> _Problem description_
Every record here needs to be written out again exactly.

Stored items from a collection
▬▬▬

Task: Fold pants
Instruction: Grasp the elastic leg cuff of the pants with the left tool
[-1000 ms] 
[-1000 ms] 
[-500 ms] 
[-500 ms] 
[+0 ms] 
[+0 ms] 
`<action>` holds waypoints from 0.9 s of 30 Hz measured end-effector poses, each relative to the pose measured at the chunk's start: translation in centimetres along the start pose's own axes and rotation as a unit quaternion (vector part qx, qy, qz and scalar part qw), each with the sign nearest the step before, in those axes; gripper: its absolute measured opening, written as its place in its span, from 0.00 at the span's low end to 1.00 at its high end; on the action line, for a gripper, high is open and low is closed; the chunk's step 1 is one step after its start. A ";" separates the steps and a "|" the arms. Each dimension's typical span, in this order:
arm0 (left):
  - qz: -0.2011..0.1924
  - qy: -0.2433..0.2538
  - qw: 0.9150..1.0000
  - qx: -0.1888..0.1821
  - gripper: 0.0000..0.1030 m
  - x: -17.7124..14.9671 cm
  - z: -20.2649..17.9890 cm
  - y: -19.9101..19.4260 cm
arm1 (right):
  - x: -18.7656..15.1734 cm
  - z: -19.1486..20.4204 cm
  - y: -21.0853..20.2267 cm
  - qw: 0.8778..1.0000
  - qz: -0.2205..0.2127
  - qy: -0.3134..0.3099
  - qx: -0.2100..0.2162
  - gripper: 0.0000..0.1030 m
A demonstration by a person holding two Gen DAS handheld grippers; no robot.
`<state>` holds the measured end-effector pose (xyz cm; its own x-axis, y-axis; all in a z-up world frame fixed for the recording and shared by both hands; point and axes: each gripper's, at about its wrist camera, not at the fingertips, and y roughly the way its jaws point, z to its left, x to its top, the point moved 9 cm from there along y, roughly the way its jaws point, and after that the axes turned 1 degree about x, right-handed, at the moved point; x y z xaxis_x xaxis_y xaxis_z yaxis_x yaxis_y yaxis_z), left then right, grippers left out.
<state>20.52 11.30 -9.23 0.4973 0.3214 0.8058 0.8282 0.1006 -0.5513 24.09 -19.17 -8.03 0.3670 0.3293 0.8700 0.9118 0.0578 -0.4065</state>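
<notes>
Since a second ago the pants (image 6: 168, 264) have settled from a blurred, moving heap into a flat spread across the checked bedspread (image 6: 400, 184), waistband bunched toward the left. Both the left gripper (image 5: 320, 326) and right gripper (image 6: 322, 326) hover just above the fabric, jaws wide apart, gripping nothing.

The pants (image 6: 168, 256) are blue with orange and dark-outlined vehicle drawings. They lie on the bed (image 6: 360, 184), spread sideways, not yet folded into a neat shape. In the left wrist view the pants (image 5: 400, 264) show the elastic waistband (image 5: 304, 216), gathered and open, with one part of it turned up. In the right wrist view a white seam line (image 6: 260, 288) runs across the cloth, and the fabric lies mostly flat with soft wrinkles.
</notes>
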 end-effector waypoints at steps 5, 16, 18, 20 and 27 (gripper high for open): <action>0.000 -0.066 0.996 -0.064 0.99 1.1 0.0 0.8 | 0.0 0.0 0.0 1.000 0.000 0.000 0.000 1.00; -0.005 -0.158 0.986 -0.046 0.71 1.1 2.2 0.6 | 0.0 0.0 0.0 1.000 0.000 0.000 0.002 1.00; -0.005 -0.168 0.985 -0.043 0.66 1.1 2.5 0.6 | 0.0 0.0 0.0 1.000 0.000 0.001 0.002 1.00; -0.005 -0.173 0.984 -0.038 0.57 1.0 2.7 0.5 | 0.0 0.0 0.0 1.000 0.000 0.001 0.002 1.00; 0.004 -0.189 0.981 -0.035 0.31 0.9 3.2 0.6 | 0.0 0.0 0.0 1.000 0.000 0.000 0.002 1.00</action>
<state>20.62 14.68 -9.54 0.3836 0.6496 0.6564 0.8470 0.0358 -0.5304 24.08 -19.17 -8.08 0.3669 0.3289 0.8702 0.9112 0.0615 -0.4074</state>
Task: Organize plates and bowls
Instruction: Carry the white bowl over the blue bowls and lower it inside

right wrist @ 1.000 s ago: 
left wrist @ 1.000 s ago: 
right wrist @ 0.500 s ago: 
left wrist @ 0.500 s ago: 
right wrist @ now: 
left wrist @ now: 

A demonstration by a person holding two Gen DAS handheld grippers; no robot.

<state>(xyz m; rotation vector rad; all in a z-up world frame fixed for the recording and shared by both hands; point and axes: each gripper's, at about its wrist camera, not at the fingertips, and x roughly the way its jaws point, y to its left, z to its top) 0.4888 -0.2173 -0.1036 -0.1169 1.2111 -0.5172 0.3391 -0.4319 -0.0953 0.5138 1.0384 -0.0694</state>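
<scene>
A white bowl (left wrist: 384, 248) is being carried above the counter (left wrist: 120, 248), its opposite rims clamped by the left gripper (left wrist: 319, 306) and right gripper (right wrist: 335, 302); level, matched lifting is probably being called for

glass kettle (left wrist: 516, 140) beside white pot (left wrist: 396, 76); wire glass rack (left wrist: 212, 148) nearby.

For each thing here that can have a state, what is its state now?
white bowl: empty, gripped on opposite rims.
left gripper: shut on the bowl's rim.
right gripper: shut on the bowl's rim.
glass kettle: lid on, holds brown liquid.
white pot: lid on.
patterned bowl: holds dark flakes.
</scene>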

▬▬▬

> _Written solution_
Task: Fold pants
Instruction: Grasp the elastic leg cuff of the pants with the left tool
[-1000 ms] 
[-1000 ms] 
[-500 ms] 
[-500 ms] 
[+0 ms] 
[+0 ms] 
`<action>` holds waypoints from 0.9 s of 30 Hz measured end-effector poses, each relative to the pose measured at the chunk's start: translation in centimetres along the start pose's own axes and rotation as a unit quaternion (vector part qx, qy, qz and scalar part qw), each with the sign nearest the step before, in those axes; gripper: its absolute measured opening, written as its place in its span, from 0.00 at the span's low end to 1.00 at its high end; on the action line, for a gripper, high is open and low is closed; the chunk's step 1 is one step after its start. A ";" separates the steps and a "|" the arms. Each dimension's typical span, in this order:
arm0 (left):
  - qz: -0.2011..0.1924
  - qy: -0.2433..0.2538
  - qw: 0.9150..1.0000
  - qx: -0.1888..0.1821
  - gripper: 0.0000..0.1030 m
  - x: -17.7124..14.9671 cm
  - z: -20.2649..17.9890 cm
  - y: -19.9101..19.4260 cm
arm1 (right):
  - x: -18.7656..15.1734 cm
  - z: -19.1486..20.4204 cm
  - y: -21.0853..20.2267 cm
  - qw: 0.8778..1.0000
  - qz: -0.2205..0.2127
  - qy: -0.3134..0.3099
  - qx: -0.2100..0.2162
  - gripper: 0.0000..0.1030 m
A demonstration by a person holding two Gen DAS handheld grippers; no robot.
`<state>` holds the measured end-effector pose (xyz cm; its own x-axis, y-axis; all in a z-up world frame fixed for the recording and shared by both hands; point and axes: each gripper's, at about its wrist camera, not at the fingertips, and y roughly the way its jaws point, z to its left, x to its top, the point moved 9 cm from there along y, roughly the way its jaws point, and after that the axes turned 1 degree about x, right-handed, at the moved point; x y z xaxis_x xaxis_y xaxis_z yaxis_x yaxis_y yaxis_z), left then right, grippers left out.
<state>20.52 11.30 -9.23 0.4973 0.3214 0.8058 0.8282 0.1006 -0.5513 24.09 -19.17 -8.03 0.3670 0.3293 0.8700 0.9118 0.0578 -0.4065</state>
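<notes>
Since a second ago the pants (image 6: 168, 264) have settled from a blurred, moving heap into a flat spread across the checked bedspread (image 6: 400, 184), waistband bunched toward the left. Both the left gripper (image 5: 320, 326) and right gripper (image 6: 322, 326) hover just above the fabric, jaws wide apart, gripping nothing.

The pants (image 6: 168, 256) are blue with orange and dark-outlined vehicle drawings. They lie on the bed (image 6: 360, 184), spread sideways, not yet folded into a neat shape. In the left wrist view the pants (image 5: 400, 264) show the elastic waistband (image 5: 304, 216), gathered and open, with one part of it turned up. In the right wrist view a white seam line (image 6: 260, 288) runs across the cloth, and the fabric lies mostly flat with soft wrinkles.
</notes>
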 end-effector waypoints at steps 5, 16, 18, 20 and 27 (gripper high for open): <action>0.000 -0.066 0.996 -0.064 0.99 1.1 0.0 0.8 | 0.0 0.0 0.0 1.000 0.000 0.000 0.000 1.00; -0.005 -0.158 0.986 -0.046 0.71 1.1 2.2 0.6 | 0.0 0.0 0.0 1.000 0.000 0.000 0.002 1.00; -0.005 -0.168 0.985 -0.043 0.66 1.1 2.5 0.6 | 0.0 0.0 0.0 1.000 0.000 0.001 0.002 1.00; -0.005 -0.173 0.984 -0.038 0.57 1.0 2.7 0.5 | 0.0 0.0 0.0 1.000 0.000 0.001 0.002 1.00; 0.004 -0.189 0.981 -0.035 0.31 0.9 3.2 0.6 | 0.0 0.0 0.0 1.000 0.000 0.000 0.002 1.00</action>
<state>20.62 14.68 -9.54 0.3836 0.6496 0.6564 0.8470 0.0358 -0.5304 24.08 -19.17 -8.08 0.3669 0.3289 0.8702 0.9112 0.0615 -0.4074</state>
Task: Organize plates and bowls
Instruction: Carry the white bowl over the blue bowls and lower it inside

right wrist @ 1.000 s ago: 
left wrist @ 1.000 s ago: 
right wrist @ 0.500 s ago: 
left wrist @ 0.500 s ago: 
right wrist @ now: 
left wrist @ now: 

A demonstration by a person holding two Gen DAS handheld grippers; no robot.

<state>(xyz m; rotation vector rad; all in a z-up world frame fixed for the recording and shared by both hands; point and axes: each gripper's, at about its wrist camera, not at the fingertips, and x roughly the way its jaws point, y to its left, z to its top) 0.4888 -0.2173 -0.1036 -0.1169 1.2111 -0.5172 0.3391 -0.4319 -0.0953 0.5138 1.0384 -0.0694</state>
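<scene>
A white bowl (left wrist: 384, 248) is being carried above the counter (left wrist: 120, 248), its opposite rims clamped by the left gripper (left wrist: 319, 306) and right gripper (right wrist: 335, 302); level, matched lifting is probably being called for

glass kettle (left wrist: 516, 140) beside white pot (left wrist: 396, 76); wire glass rack (left wrist: 212, 148) nearby.

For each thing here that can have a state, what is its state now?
white bowl: empty, gripped on opposite rims.
left gripper: shut on the bowl's rim.
right gripper: shut on the bowl's rim.
glass kettle: lid on, holds brown liquid.
white pot: lid on.
patterned bowl: holds dark flakes.
</scene>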

For this exercise, nothing further remains.